Thursday, October 7, 2010

Night Night

My kids new bedtime prayer goes a little something like this:

Now I lay me down to sleep (slight giggling starts)....

I pray the Lord my soul to keep (giggling gets slightly louder)....

If I should DIAPER (uncontrollable laughter begins).

And then we attempt to finish the prayer twenty mores times before mommy just gives up, and says it for them.

*Oh, the prayer really goes like this (minus the uncontrollable laughter): Now I lay me down to sleep. I pray the Lord my soul to keep. If I should DIE BEFORE I wake, I pray the Lord my soul to take.

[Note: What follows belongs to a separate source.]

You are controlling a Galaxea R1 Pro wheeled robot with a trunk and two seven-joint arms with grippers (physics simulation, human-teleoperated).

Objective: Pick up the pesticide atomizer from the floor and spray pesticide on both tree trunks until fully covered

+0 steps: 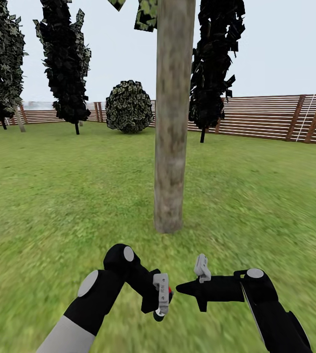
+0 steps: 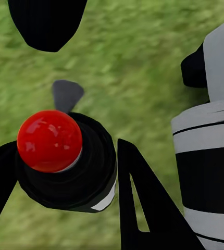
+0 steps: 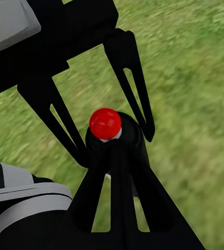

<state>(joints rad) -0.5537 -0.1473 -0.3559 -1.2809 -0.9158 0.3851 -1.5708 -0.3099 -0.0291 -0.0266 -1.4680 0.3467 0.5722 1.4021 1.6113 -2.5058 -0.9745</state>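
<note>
The atomizer (image 1: 170, 289) is held low over the grass (image 1: 55, 206), just in front of the trunk (image 1: 171, 117), which stands upright at the middle of the head view. In that view little of the atomizer is seen: a spot of red beside the left gripper (image 1: 161, 301) and a black end below it, so its long axis is suggested to run roughly up and down there, slightly tilted. In the left wrist view the red cap (image 2: 49, 140) is turned toward the camera and the black body is seen nearly end-on. The side toward which the nozzle points cannot be told.

The left gripper is closed on the atomizer. The black body is flanked by its two fingers (image 2: 135, 203), one pressed against it and the other just beside it. In the right wrist view these fingers are seen spread on either side of the body below the cap (image 3: 105, 123).

The right gripper (image 1: 180, 288) is pointed toward the left one, its fingers brought together to a narrow tip. That tip is seen at the atomizer's body, apparently touching it.

A slatted fence (image 1: 276, 117) and dark narrow trees (image 1: 65, 63) are seen beyond the lawn.
</note>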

It's never a dull moment in my house. Not even at bedtime.


Speaking of bedtime, when it comes to sleep my boys do that twin thing. You know, where they mirror each other. My husband always says that no matter what, at some point they always end up sleeping in the same posistion. At first I thought he was crazy. But then one night there was no denying it. He's right. (But don't tell him I admitted that!)

Both in the same posistion, heads facing towards the foot of the bed. Yes, Devin insists on sleeping with his Spongbob Crocs in the bed with him. And why yes, that IS a huge crack in Devin's solid wood bed he managed to break. And yes, it is being held together with a purple milk crate and a toolbox. =) I'm a mom of many talents. But me, wood glue, and screws don't mix!

Wednesday, March 17, 2010

Devin totally gets me...


Finally someone understands me. Finally. Thank you, Devin. I love you son.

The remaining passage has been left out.